Im Herzen tickt eine Bombe

von Wajdi Mouawad
aus dem Französischen von Uli Menke
Regie: Alize Zandwijk

„Wir koexistieren mit den Geistern unserer Vergangenheit.“ (Angela Davis) — Mitten in einer stürmischen Winternacht erhält Wahab einen Anruf seines Bruders: Ihre Mutter liegt im Sterben. Auf dem Weg ins Krankenhaus kämpft Wahab mit seinen Gedanken und Erinnerungen – an seine Mutter, seine Familie, seine ferne Heimat, den Krieg, den er dort als Kind miterleben musste.
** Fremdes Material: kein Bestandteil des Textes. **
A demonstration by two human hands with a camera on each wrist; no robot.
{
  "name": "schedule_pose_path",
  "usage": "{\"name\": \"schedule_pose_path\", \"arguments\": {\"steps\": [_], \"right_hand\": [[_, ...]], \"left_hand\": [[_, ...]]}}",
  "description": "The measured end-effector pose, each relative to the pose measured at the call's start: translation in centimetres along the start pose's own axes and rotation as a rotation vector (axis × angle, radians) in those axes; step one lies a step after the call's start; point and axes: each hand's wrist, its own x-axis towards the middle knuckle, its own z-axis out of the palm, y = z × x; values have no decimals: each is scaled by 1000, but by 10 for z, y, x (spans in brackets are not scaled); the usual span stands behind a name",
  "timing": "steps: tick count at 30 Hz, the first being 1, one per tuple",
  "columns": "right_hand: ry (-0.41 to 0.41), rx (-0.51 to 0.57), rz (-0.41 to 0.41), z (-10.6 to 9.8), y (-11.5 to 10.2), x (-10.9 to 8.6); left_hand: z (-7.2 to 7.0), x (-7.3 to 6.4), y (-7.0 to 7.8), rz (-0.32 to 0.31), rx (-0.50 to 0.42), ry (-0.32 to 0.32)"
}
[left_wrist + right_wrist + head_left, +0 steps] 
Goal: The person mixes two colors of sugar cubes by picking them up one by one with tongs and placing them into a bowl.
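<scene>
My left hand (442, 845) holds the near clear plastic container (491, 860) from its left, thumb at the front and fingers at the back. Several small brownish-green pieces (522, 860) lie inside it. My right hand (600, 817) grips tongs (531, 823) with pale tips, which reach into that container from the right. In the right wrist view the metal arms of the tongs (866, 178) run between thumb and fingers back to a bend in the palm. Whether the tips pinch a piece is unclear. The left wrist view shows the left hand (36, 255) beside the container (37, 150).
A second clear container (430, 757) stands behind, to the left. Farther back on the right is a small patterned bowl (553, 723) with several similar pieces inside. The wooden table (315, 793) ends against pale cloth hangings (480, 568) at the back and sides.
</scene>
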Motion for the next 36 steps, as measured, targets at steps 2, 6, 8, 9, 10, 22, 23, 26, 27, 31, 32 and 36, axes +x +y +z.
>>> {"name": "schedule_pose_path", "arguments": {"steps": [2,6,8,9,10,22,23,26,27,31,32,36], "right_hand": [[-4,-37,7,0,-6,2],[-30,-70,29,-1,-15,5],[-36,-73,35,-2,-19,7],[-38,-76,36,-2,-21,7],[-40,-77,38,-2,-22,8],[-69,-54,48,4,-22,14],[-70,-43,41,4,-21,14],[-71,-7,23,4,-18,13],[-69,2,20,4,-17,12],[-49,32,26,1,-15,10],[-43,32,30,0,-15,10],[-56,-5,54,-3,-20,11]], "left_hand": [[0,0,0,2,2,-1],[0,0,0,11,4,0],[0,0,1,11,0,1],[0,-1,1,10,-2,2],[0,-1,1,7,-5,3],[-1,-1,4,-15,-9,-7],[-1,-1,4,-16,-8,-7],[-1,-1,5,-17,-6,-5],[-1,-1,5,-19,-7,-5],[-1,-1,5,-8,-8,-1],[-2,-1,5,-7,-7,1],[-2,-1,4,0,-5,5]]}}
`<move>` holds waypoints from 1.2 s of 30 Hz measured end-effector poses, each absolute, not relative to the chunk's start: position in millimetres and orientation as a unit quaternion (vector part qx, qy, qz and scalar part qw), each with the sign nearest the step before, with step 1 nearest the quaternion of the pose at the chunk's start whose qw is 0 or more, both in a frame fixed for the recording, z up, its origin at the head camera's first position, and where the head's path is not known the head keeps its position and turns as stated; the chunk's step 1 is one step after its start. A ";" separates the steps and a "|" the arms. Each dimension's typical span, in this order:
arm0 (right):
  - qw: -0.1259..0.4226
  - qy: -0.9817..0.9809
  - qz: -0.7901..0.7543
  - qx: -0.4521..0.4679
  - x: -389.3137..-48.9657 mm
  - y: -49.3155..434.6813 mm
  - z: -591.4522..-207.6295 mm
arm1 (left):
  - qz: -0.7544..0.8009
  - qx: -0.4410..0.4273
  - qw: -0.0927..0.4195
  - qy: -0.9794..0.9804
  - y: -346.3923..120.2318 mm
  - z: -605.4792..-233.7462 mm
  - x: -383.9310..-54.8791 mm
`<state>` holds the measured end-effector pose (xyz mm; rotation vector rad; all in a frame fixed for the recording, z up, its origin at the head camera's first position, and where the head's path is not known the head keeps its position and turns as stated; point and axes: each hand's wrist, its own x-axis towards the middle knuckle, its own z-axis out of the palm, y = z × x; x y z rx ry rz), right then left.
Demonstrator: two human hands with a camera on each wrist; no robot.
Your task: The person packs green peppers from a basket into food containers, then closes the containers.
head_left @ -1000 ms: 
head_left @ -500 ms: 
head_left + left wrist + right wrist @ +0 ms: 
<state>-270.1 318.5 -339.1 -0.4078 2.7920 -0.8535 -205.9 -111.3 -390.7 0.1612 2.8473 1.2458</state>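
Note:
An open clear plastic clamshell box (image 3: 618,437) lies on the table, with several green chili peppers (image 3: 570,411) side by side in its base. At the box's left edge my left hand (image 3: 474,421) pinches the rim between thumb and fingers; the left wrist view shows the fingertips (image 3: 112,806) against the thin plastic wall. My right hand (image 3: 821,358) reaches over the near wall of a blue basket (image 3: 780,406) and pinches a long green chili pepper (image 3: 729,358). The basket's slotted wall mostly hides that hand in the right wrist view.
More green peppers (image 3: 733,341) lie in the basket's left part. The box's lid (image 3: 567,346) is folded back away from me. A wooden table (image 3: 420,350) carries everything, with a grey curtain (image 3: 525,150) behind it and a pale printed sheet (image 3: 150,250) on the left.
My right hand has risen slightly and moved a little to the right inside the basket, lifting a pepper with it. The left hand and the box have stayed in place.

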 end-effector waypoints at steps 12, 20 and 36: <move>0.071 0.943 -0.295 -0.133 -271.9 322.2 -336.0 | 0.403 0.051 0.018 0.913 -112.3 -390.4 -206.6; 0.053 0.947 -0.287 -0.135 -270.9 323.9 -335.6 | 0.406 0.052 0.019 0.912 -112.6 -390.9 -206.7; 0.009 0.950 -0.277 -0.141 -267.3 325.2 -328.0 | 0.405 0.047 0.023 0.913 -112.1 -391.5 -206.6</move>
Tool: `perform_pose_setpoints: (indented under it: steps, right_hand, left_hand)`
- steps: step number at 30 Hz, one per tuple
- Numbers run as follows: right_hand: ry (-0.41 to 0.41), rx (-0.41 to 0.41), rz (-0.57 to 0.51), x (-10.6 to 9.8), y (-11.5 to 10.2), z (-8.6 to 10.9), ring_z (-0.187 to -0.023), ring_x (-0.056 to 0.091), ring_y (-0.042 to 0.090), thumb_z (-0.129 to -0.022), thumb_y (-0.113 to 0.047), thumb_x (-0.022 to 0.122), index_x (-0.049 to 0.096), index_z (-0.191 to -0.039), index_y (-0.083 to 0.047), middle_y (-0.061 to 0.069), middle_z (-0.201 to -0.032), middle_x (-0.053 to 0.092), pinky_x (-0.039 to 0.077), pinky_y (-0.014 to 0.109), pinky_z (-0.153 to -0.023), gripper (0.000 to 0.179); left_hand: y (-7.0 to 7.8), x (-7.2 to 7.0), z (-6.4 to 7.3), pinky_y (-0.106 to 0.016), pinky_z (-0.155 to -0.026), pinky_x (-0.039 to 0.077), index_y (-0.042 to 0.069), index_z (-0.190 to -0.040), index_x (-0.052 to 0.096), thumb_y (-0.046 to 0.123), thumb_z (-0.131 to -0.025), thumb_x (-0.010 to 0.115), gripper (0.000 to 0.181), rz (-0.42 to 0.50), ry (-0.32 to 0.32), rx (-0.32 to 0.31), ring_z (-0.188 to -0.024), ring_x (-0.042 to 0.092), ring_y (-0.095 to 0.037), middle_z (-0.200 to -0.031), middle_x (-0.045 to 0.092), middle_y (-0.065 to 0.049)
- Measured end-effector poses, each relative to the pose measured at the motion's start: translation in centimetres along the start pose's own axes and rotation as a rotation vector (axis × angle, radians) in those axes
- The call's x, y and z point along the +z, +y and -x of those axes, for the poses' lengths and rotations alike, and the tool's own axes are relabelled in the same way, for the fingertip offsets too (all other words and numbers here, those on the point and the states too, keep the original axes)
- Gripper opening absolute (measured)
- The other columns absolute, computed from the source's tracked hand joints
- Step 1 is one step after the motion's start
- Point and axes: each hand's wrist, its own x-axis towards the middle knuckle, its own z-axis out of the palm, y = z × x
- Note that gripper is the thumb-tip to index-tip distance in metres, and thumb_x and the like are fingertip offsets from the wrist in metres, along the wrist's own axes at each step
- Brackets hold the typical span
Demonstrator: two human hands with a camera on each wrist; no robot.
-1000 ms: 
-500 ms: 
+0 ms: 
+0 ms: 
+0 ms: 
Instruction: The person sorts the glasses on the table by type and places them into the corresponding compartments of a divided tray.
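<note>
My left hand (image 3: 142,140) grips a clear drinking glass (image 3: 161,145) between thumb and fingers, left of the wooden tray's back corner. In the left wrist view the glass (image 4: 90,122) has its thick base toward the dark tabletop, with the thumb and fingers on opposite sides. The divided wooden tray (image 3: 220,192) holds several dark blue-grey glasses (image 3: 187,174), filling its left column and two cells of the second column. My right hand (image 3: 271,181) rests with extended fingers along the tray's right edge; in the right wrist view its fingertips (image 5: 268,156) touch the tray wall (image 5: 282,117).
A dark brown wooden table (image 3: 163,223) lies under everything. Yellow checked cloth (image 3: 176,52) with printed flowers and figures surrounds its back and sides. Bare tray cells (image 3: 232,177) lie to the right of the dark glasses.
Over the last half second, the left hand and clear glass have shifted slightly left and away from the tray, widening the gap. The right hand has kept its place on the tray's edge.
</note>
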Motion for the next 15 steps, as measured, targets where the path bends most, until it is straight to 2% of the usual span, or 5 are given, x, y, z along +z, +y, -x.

Und je näher Wahab dem Krankenhaus kommt, desto mehr nähert er sich dem traumatischen Punkt seiner eigenen Geschichte: jenem Zwischenfall, der alles veränderte. Wajdi Mouawad erzählt von einem jungen Mann, dessen Erfahrung sich in vielen Biografien spiegelt. Flucht, Migration, Gewalt – sie hinterlassen Spuren im Menschen. Doch das Erwachsenwerden auch. Offener als in diesem literarischen Zwiegespräch ringen Schmerz und Liebe, Wut und Zärtlichkeit selten miteinander. Nach ihrer umjubelten Inszenierung von Mouawads Vögel in der letzten Spielzeit erarbeitet Alize Zandwijk mit dem neuen Ensemblemitglied Patrick Yogarajan nun den Monolog Im Herzen tickt eine Bombe.